▸ What is being asked:
Exact copy, pictures excluded: write out every line below.

----------------

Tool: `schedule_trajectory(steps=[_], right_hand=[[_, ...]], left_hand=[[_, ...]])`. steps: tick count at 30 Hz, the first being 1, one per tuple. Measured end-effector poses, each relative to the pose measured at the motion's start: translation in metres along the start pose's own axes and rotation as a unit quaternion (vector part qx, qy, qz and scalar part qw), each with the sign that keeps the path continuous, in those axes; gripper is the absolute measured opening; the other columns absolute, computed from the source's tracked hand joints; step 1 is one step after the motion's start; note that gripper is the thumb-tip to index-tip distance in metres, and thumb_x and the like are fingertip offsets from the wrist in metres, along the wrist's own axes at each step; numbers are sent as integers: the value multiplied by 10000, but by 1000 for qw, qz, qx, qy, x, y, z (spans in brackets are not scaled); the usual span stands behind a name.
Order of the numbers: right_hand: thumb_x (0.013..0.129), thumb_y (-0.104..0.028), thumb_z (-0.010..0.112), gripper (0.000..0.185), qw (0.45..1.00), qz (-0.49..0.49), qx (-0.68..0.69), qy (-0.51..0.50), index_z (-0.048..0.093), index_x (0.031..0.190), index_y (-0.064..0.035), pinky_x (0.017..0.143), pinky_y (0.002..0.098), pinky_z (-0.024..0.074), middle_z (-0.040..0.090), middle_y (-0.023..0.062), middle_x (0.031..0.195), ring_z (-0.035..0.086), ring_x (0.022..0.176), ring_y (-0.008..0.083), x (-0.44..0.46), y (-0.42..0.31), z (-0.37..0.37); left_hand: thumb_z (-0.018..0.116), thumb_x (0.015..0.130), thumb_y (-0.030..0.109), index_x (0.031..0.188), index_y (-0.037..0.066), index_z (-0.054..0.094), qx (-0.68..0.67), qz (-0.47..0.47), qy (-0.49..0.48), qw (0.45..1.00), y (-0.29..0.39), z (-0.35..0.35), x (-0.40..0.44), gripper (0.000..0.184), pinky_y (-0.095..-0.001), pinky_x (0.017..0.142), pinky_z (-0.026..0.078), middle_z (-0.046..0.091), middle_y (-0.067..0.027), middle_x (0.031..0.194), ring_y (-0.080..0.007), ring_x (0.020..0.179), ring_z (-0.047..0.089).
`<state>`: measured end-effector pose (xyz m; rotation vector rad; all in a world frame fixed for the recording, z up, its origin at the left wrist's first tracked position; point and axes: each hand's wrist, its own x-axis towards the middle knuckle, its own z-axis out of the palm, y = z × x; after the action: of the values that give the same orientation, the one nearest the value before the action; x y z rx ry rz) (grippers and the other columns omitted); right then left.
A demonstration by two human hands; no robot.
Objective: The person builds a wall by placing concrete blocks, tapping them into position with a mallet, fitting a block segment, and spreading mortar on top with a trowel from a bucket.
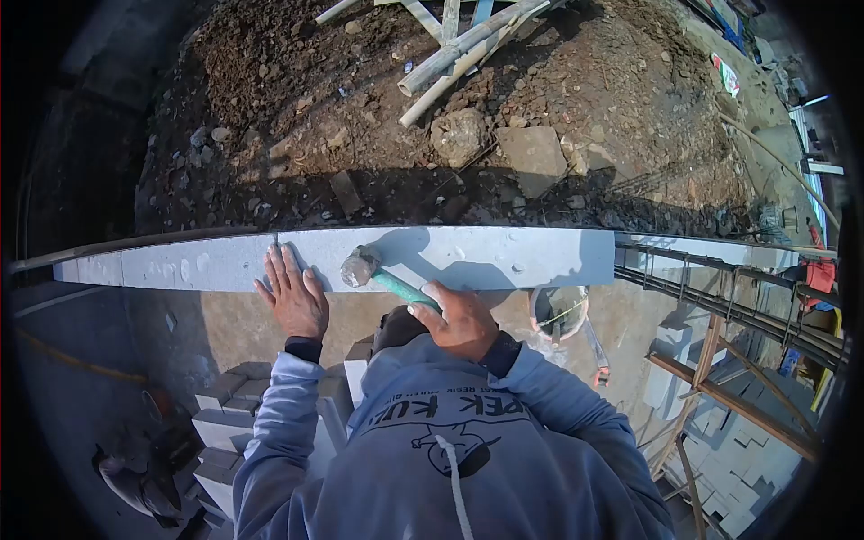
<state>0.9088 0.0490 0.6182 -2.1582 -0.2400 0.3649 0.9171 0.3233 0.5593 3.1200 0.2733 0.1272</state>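
Observation:
A course of pale lightweight blocks (450, 247) runs across the view, its top face level and marked with a few small pits. My left hand (295, 301) lies flat on its near edge beside a joint between two blocks, fingers spread. My right hand (463, 324) is closed around the green handle of a mallet (405, 288). The mallet's grey, mortar-caked head (360, 267) is over the block's top, right of my left hand. Whether the head touches the block I cannot tell. The mallet and my right arm cast shadows on the block.
Stacked blocks (229, 423) stand at lower left. A bucket (560, 310) sits behind the wall at right. Steel rebar (720, 292) extends from the wall's right end, near wooden poles (697, 378). Beyond lie rubble soil (270, 117) and bamboo poles (468, 58).

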Motion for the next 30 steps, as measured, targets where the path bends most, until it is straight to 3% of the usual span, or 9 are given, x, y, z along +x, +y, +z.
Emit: schedule_trajectory(steps=[3,9,10,13,14,17,21,26,30], right_hand=[[850,-281,619,277,997,-8,40,64,577,908,-13,574,440,459,594,202,703,595,668,403,-20,-2,-22],[831,-265,632,270,994,-30,71,74,567,860,-4,516,366,442,562,150,651,598,592,321,-74,13,-104],[823,-212,629,243,989,-17,108,104,612,882,23,559,301,461,622,140,728,628,628,229,-76,13,-109],[857,-208,575,279,987,63,115,98,606,974,43,577,300,468,634,141,750,631,641,224,-90,25,-126],[840,-198,560,235,980,46,136,135,578,927,20,502,353,456,599,166,675,608,556,324,-89,28,-125],[837,-171,548,215,980,7,135,146,571,936,19,497,352,462,601,171,666,610,555,325,-93,36,-134],[844,-179,529,207,988,19,132,80,547,918,13,517,380,485,606,165,669,621,584,352,-72,47,-138],[882,-308,567,289,987,148,38,-53,533,936,-27,505,441,461,592,168,662,603,574,365,-58,69,-130],[888,-289,546,275,987,135,65,-63,544,936,-18,513,431,465,589,167,653,600,571,364,-56,74,-134]], left_hand=[[381,952,293,1428,71,298,-3,5,-15,1000,20,-19,3,532,-554,1105,47,215,-149,1512,-319,1411,156],[547,873,222,1372,84,405,-238,309,-122,913,146,-59,7,537,-544,1111,114,338,-153,1449,-304,1369,275],[559,874,258,1367,84,411,-273,306,-148,900,162,-54,5,544,-552,1109,128,341,-146,1448,-302,1366,281],[570,876,302,1357,88,426,-225,302,-152,914,189,-36,-13,546,-557,1105,143,368,-120,1437,-291,1364,287],[629,836,287,1333,92,460,-240,294,-129,916,190,-35,-15,560,-573,1093,167,418,-114,1396,-290,1341,330],[694,779,261,1293,107,510,-276,282,-118,911,187,-30,-16,567,-584,1078,195,473,-98,1341,-283,1306,383],[745,713,259,1249,128,560,-271,277,-119,914,187,-30,-15,582,-581,1072,208,515,-84,1291,-282,1272,424],[775,656,285,1231,151,588,-270,276,-104,916,183,-22,-20,619,-575,1074,202,531,-80,1283,-281,1255,446],[782,641,285,1243,183,585,-261,269,-111,920,183,-22,-21,641,-571,1076,199,531,-71,1284,-273,1252,450]])
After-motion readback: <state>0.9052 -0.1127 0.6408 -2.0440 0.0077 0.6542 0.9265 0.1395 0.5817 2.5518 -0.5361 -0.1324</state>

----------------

▸ Solution to the problem:
Tool: `schedule_trajectory(steps=[_], right_hand=[[_, ...]], left_hand=[[_, ...]])`. steps: tick count at 30 Hz, the first being 1, one per tuple. Measured end-effector poses, each relative to the pose measured at the motion's start: translation in metres along the start pose's own axes and rotation as a unit quaternion (vector part qx, qy, qz and scalar part qw), each with the sign that keeps the path continuous, in those axes; gripper is the absolute measured opening; the other columns absolute, computed from the source's tracked hand joints; step 1 is one step after the motion's start; note that gripper is the thumb-tip to index-tip distance in metres, and thumb_x and the like are fingertip offsets from the wrist in metres, along the wrist's own axes at each step; numbers are sent as integers: the value multiplied by 10000, but by 1000 for qw, qz, qx, qy, x, y, z (spans in brackets are not scaled); the usual span stands behind a name.
Order of the numbers: right_hand: thumb_x (0.013..0.129), thumb_y (-0.104..0.028), thumb_z (-0.010..0.112), gripper (0.000..0.185), qw (0.45..1.00), qz (-0.49..0.49), qx (-0.68..0.69), qy (-0.51..0.50), index_z (-0.048..0.093), index_x (0.031..0.190), index_y (-0.064..0.035), pinky_x (0.017..0.143), pinky_y (0.002..0.098), pinky_z (-0.024..0.074), middle_z (-0.040..0.090), middle_y (-0.023..0.062), middle_x (0.031..0.195), ring_z (-0.035..0.086), ring_x (0.022..0.176), ring_y (-0.008..0.083), x (-0.44..0.46), y (-0.42..0.31), z (-0.37..0.37); left_hand: thumb_z (-0.018..0.116), thumb_x (0.015..0.130), thumb_y (-0.030..0.109), index_x (0.031..0.188), index_y (-0.037..0.066), index_z (-0.054..0.094), qx (-0.68..0.67), qz (-0.47..0.47), qy (-0.49..0.48), qw (0.45..1.00), y (-0.29..0.39), z (-0.35..0.35), x (-0.40..0.44), gripper (0.000..0.184), pinky_y (-0.095..-0.001), pinky_x (0.017..0.142), pinky_z (-0.026..0.078), middle_z (-0.046..0.091), middle_y (-0.067..0.027), middle_x (0.031..0.194), ring_y (-0.080..0.007), ring_x (0.020..0.179), ring_z (-0.047..0.089).
`<state>`: measured end-effector pose (xyz m; rotation vector rad; all in a world frame fixed for the recording, z up, its origin at the left wrist's first tracked position; point and axes: each hand's wrist, its own x-axis towards the middle knuckle, its own z-axis out of the palm, y = z × x; after the action: of the values that give the same orientation, the one nearest the value before the action; x y z rx ry rz) (grippers and the other columns omitted); right then left.
A demonstration by two human hands; no robot.
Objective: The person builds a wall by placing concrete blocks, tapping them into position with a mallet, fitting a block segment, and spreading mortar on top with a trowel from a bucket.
<state>0.9088 0.0490 0.6182 -2.1582 -0.2400 0.3649 0.9171 0.3233 0.5593 3.1200 0.2733 0.1272</state>
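Observation:
A course of pale lightweight blocks (450, 247) runs across the view, its top face level and marked with a few small pits. My left hand (295, 301) lies flat on its near edge beside a joint between two blocks, fingers spread. My right hand (463, 324) is closed around the green handle of a mallet (405, 288). The mallet's grey, mortar-caked head (360, 267) is over the block's top, right of my left hand. Whether the head touches the block I cannot tell. The mallet and my right arm cast shadows on the block.
Stacked blocks (229, 423) stand at lower left. A bucket (560, 310) sits behind the wall at right. Steel rebar (720, 292) extends from the wall's right end, near wooden poles (697, 378). Beyond lie rubble soil (270, 117) and bamboo poles (468, 58).
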
Motion for the next 30 steps, as measured, targets where the path bends most, until it is straight to 3% of the usual span, or 9 are given, x, y, z along +x, +y, +z.
Emit: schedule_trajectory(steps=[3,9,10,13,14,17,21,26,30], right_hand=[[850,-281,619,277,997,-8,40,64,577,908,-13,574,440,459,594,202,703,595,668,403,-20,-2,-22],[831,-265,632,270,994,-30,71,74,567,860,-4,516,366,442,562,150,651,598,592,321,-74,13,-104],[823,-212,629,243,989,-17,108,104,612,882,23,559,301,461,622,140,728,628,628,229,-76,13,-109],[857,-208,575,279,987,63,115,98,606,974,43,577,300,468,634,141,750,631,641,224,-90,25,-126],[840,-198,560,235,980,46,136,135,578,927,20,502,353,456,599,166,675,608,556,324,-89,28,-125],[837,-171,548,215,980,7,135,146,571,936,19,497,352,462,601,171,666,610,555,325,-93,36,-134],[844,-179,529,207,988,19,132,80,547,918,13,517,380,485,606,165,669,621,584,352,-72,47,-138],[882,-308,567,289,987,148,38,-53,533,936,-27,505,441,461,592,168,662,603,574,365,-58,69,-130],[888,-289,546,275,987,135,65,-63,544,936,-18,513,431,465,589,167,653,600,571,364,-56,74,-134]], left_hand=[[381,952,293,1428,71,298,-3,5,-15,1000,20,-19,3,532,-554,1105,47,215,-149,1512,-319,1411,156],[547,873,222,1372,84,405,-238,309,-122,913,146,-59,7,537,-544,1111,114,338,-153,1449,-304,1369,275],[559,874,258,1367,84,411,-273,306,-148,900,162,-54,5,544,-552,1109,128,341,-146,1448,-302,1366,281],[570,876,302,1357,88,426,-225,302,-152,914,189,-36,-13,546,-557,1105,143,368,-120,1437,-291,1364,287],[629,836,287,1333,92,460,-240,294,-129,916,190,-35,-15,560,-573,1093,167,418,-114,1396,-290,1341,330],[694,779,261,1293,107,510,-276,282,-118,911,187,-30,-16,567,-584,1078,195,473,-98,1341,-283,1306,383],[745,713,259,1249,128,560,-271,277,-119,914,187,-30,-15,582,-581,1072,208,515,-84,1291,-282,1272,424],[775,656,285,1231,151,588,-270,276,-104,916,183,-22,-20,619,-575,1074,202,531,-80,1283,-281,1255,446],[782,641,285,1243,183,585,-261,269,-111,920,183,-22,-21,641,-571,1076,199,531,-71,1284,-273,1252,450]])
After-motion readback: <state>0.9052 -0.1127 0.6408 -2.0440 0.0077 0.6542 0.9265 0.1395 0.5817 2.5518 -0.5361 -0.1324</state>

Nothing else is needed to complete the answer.